DESCRIPTION OF THE TASK:
Your output should be the entries below, from the first line up to and including the line with "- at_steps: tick", reproduced exactly and with no other lines.

RECORDS FOR THE EXERCISE:
*** Begin section ***

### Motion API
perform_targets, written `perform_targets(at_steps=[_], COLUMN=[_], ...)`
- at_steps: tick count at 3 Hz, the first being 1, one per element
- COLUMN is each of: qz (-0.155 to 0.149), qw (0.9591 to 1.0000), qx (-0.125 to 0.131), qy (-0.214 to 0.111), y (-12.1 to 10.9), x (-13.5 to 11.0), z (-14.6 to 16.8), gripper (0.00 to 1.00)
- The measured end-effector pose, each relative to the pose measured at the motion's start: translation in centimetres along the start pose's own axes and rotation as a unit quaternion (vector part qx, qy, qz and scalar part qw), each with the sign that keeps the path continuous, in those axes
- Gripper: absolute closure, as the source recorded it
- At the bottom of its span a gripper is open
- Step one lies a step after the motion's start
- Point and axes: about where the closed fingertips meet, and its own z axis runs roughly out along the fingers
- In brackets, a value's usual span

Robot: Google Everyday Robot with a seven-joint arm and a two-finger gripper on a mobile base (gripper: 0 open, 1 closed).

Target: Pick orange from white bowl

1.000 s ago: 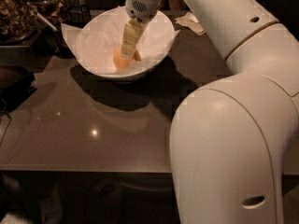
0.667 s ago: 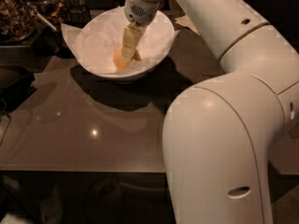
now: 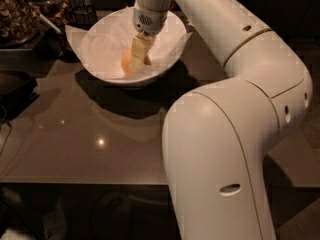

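The white bowl (image 3: 172,48), lined with crumpled white paper, stands at the back of the dark table. The orange (image 3: 125,64) lies low in the bowl's middle, pale orange and partly hidden. My gripper (image 3: 139,59) reaches straight down into the bowl from the white wrist and is right at the orange, covering its right part. A sliver of orange also shows to the right of the gripper.
My big white arm (image 3: 225,149) fills the right half of the view and hides that side of the brown table (image 3: 75,144). Jars of snacks (image 3: 20,14) stand at the back left. A dark tray (image 3: 15,86) sits at the left edge.
The gripper stays down in the bowl at the orange. The arm's large lower links have swung left and now fill more of the view.
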Motion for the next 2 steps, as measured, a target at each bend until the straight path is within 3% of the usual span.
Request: perform_targets(at_steps=[2], qz=[0.009], qw=[0.9995], qx=[-0.027], qy=[0.011], y=[-0.1], x=[0.7], z=[3.0], gripper=[0.25])
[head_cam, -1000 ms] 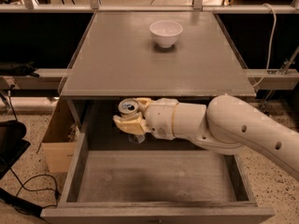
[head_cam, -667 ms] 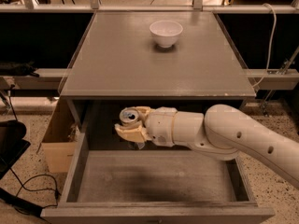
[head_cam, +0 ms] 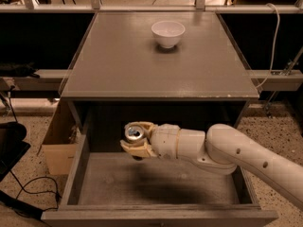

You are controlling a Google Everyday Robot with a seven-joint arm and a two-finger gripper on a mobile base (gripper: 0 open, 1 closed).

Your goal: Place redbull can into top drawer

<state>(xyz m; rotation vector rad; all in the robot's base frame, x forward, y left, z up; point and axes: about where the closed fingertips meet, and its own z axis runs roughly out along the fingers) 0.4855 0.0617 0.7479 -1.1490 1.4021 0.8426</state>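
While one looks from the left side of the room, first comes a brown cardboard box [head_cam: 57, 148] on the speckled floor, just beside the left wall of the top drawer [head_cam: 77, 170], with a dark cable [head_cam: 33, 189] lying on the floor in front of it. The drawer is pulled out wide under the grey tabletop [head_cam: 156, 67], and its flat bottom is bare. Over the back left part of this drawer hangs the gripper [head_cam: 135, 137], and its two tan fingers [head_cam: 134, 150] are clamped around the redbull can [head_cam: 134, 133], one on the far side and one on the near side. The can stands about upright, so its long axis runs up and down, and its silver top with the pull-tab faces upward. The fingers cover most of its side, so I cannot read any brand or writing on it. A shadow lies on the drawer bottom under the can; I cannot tell if the can touches the wood. Further right, the thick white arm [head_cam: 246, 157] reaches in from the right corner. On the far part of the tabletop stands a white bowl [head_cam: 168, 33], well apart from the can.
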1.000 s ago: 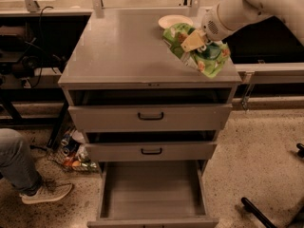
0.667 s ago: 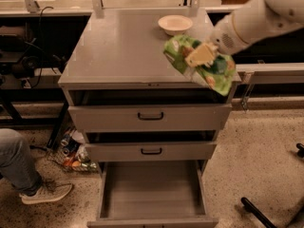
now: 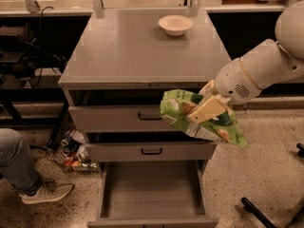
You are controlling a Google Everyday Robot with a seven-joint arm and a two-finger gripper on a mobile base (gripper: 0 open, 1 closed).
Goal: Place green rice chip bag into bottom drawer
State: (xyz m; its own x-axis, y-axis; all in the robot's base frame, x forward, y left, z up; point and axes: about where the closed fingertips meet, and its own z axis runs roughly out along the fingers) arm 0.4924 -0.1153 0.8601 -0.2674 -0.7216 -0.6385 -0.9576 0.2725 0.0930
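Observation:
My gripper (image 3: 202, 109) is shut on the green rice chip bag (image 3: 183, 109), a crinkly bright-green pouch with pale chip pictures. It holds the bag in the air in front of the cabinet's right side, level with the top two drawers. The bag hangs tilted, its lower end toward the right. The bottom drawer (image 3: 151, 190) is pulled out below, with a wide flat grey interior, and lies down and left of the bag. My white arm reaches in from the right.
A cream bowl (image 3: 175, 24) stands on the grey cabinet top (image 3: 123, 51). The two upper drawers with black handles (image 3: 150, 116) are slightly ajar. A person's leg and shoe (image 3: 33, 184) are at lower left, near clutter under the bench. A black chair base (image 3: 266, 215) is at lower right.
My gripper has carried the bag off the cabinet top, forward and down past the front edge, to hang in front of the upper drawers. The bowl has stayed put.

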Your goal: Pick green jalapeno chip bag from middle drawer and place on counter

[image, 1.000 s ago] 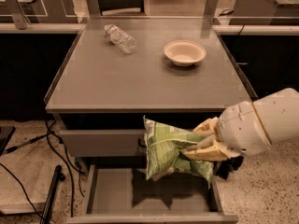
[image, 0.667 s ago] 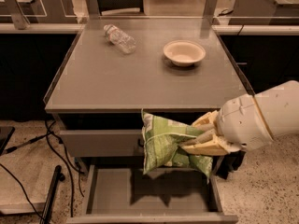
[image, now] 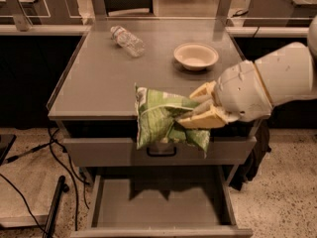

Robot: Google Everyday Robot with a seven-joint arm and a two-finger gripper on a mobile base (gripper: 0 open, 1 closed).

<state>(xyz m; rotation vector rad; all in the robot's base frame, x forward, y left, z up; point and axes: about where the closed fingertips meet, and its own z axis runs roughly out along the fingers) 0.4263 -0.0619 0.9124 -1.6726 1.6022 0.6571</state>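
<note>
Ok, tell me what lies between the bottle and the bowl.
In the camera view, only bare counter lies between the bottle and the bowl. The end effector, at the counter's front edge, is shut on the bag.

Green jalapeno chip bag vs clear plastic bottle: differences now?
The green jalapeno chip bag is green foil; the clear plastic bottle is see-through. The bag hangs in the gripper at the front edge of the counter; the bottle lies on its side near the back. Neither is in the middle drawer.

No legible text; pale markings on green jalapeno chip bag [image: 159, 117] unreadable; hand [image: 188, 111] grips it at counter [image: 99, 78] edge.
</note>
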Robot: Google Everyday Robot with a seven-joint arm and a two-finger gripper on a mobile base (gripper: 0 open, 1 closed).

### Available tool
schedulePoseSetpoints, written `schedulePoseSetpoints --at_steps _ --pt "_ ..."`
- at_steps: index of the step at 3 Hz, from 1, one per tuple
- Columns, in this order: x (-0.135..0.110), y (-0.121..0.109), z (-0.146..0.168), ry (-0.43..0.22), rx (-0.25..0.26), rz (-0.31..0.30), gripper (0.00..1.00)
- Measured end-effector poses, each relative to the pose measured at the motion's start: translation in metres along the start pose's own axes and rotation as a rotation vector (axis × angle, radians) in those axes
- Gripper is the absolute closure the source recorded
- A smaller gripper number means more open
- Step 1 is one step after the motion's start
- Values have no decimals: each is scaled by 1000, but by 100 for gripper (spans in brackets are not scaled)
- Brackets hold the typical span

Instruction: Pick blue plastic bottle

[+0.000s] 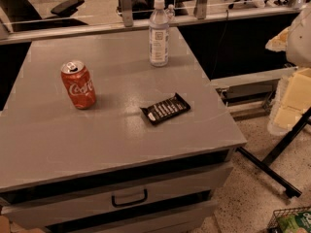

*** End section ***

EXERCISE OUTPUT:
### Motion API
perform_targets, written `perform_targets(at_steps=[_], COLUMN=[_], ...)`
- at_steps: tick count at 3 Hz, the first being 1, one per element

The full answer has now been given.